• [ASSIGNMENT]:
Keep the images out and copy every entry below exactly.

• [Records from a collection]:
Start of Block
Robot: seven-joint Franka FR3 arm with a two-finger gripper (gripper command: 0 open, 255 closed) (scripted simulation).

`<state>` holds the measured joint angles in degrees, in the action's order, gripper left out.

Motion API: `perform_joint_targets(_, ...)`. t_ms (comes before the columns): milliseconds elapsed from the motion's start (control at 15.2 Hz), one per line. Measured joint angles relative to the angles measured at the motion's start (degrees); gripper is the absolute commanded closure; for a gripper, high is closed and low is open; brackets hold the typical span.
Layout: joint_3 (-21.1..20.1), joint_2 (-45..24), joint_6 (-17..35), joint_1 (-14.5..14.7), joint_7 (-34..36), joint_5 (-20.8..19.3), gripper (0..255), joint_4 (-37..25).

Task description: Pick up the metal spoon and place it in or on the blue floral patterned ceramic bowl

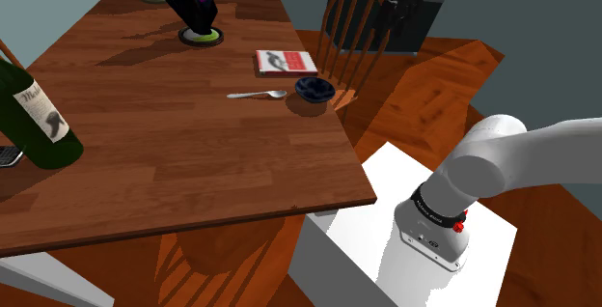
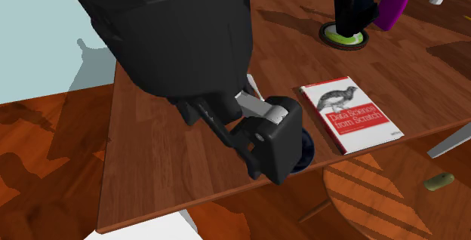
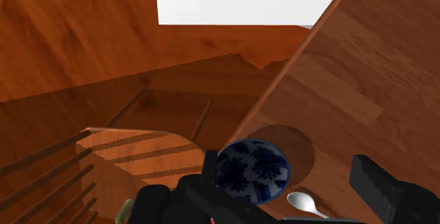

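Light even and fairly bright, no glare. Broad soft shadows cross the far part of the brown wooden table. Blue floral patterned bowl throws a round dark shadow onto the tabletop just beside it; light probably from above. Striped shadows lie across the round wooden chair seat. White box stand: top bright, side in shade.

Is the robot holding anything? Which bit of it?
Nothing is held. The gripper has its jaws apart and empty. The spoon lies on the table beside the bowl.
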<state>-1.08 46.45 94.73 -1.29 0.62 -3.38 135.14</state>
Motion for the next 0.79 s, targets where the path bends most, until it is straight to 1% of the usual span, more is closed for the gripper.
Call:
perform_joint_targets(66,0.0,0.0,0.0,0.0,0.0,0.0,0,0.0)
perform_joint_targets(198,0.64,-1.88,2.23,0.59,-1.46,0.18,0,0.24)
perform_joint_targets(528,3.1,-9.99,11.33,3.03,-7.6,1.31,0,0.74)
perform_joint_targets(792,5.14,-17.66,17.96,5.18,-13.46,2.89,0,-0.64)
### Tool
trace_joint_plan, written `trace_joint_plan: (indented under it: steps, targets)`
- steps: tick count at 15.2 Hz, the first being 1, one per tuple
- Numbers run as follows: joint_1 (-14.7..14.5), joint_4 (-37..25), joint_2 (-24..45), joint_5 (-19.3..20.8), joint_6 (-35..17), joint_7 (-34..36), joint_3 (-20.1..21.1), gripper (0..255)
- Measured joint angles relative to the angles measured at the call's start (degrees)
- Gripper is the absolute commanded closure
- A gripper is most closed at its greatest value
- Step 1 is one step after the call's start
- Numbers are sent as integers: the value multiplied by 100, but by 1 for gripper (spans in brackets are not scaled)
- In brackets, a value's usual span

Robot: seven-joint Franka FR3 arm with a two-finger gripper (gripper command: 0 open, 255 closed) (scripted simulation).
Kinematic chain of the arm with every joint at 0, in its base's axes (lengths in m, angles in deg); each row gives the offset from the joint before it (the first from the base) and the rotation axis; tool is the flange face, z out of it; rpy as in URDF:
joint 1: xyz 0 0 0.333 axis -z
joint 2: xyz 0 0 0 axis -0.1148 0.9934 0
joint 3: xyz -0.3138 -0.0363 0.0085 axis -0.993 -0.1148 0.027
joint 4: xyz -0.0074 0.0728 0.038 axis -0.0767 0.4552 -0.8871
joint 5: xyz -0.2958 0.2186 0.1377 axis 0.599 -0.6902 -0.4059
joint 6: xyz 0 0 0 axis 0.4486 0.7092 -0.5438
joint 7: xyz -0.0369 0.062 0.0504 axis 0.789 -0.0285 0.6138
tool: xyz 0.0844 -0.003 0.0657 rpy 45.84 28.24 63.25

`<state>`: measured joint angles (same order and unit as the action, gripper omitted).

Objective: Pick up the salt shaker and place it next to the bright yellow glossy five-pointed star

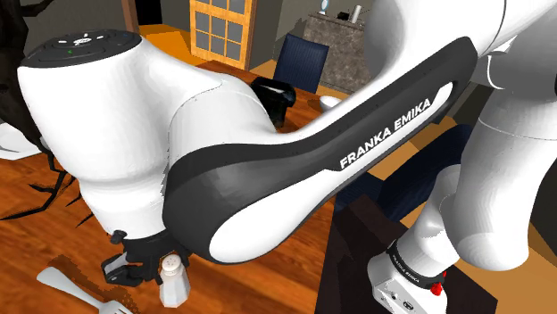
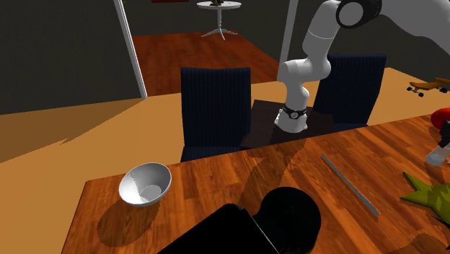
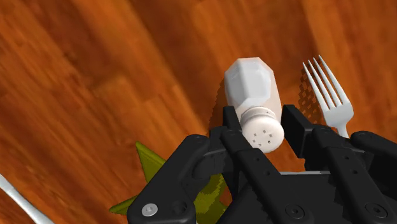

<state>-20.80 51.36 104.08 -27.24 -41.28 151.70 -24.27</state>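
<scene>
The fingers [image 3: 230,130] are closed narrowly on the cap [image 3: 264,132] of the shaker [image 3: 253,86], which is held upright at or just above the table [image 3: 95,76], near the star [image 3: 154,170]. The placing step is judged to be in hand: a short settle onto the wood, then release and a straight lift, are called for. The fork [image 3: 327,89] lies just beside the shaker, so sideways travel should be avoided; open wood is available on the far side.

Shoulder cam: tight behind the arm [image 1: 295,161], looking down at the table [image 1: 277,290]. Second cam: across the table, farther back, facing the stand [image 2: 261,124]. Wrist cam: close, steeply down. All three catch the salt shaker [image 3: 252,86]; the last two also share the star [image 3: 153,162].
</scene>
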Motion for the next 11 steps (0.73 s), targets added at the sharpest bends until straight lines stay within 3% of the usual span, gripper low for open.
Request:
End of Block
• [SOLUTION TO THE EXERCISE]:
Robot: seven-joint Franka FR3 arm with a two-finger gripper (gripper command: 0 open, 255 closed) (scripted simulation).

`<state>` holds the measured joint angles in degrees, in the action's order, gripper left out.

Motion API: `perform_joint_targets(_, ...)`. t_ms (comes before the columns): milliseconds elapsed from the motion's start (control at 15.2 Hz), one per line. Measured joint angles relative to the angles measured at the motion's start (degrees); gripper is the absolute commanded closure; for a gripper, high is closed and low is open; brackets hold the typical span.
Layout: joint_3 (-21.1..20.1), joint_2 (-45..24), joint_6 (-17..35), joint_1 (-14.5..14.7), joint_7 (-34..36), joint_5 (-20.8..19.3), gripper (0..255), joint_4 (-37..25).

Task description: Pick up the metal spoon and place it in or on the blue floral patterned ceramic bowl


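Light even and fairly bright, no glare. Broad soft shadows cross the far part of the brown wooden table. Blue floral patterned bowl throws a round dark shadow onto the tabletop just beside it; light probably from above. Striped shadows lie across the round wooden chair seat. White box stand: top bright, side in shade.

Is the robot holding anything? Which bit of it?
Nothing is held. The gripper has its jaws apart and empty. The spoon lies on the table beside the bowl.
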<state>-1.08 46.45 94.73 -1.29 0.62 -3.38 135.14</state>
Motion for the next 0.79 s, targets where the path bends most, until it is straight to 1% of the usual span, more is closed for the gripper.
Call:
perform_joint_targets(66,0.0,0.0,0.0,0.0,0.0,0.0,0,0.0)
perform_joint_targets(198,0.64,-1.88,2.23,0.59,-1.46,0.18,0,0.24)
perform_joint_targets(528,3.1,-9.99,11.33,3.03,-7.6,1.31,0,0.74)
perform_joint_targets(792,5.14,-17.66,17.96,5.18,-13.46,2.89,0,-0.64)
### Tool
trace_joint_plan, written `trace_joint_plan: (indented under it: steps, targets)`
- steps: tick count at 15.2 Hz, the first being 1, one per tuple
- Numbers run as follows: joint_1 (-14.7..14.5), joint_4 (-37..25), joint_2 (-24..45), joint_5 (-19.3..20.8), joint_6 (-35..17), joint_7 (-34..36), joint_3 (-20.1..21.1), gripper (0..255)
- Measured joint angles relative to the angles measured at the call's start (degrees)
- Gripper is the absolute commanded closure
- A gripper is most closed at its greatest value
- Step 1 is one step after the call's start
- Numbers are sent as integers: the value multiplied by 100, but by 1 for gripper (spans in brackets are not scaled)
- In brackets, a value's usual span

Robot: seven-joint Franka FR3 arm with a two-finger gripper (gripper command: 0 open, 255 closed) (scripted simulation).
Kinematic chain of the arm with every joint at 0, in its base's axes (lengths in m, angles in deg); each row gives the offset from the joint before it (the first from the base) and the rotation axis; tool is the flange face, z out of it; rpy as in URDF:
joint 1: xyz 0 0 0.333 axis -z
joint 2: xyz 0 0 0 axis -0.1148 0.9934 0
joint 3: xyz -0.3138 -0.0363 0.0085 axis -0.993 -0.1148 0.027
joint 4: xyz -0.0074 0.0728 0.038 axis -0.0767 0.4552 -0.8871
joint 5: xyz -0.2958 0.2186 0.1377 axis 0.599 -0.6902 -0.4059
joint 6: xyz 0 0 0 axis 0.4486 0.7092 -0.5438
joint 7: xyz -0.0369 0.062 0.0504 axis 0.789 -0.0285 0.6138
tool: xyz 0.0844 -0.003 0.0657 rpy 45.84 28.24 63.25

`<state>`: measured joint angles (same order and unit as the action, gripper omitted).

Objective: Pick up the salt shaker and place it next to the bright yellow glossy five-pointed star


<state>-20.80 51.36 104.08 -27.24 -41.28 151.70 -24.27</state>
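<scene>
The fingers [image 3: 230,130] are closed narrowly on the cap [image 3: 264,132] of the shaker [image 3: 253,86], which is held upright at or just above the table [image 3: 95,76], near the star [image 3: 154,170]. The placing step is judged to be in hand: a short settle onto the wood, then release and a straight lift, are called for. The fork [image 3: 327,89] lies just beside the shaker, so sideways travel should be avoided; open wood is available on the far side.

Shoulder cam: tight behind the arm [image 1: 295,161], looking down at the table [image 1: 277,290]. Second cam: across the table, farther back, facing the stand [image 2: 261,124]. Wrist cam: close, steeply down. All three catch the salt shaker [image 3: 252,86]; the last two also share the star [image 3: 153,162].
</scene>
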Motion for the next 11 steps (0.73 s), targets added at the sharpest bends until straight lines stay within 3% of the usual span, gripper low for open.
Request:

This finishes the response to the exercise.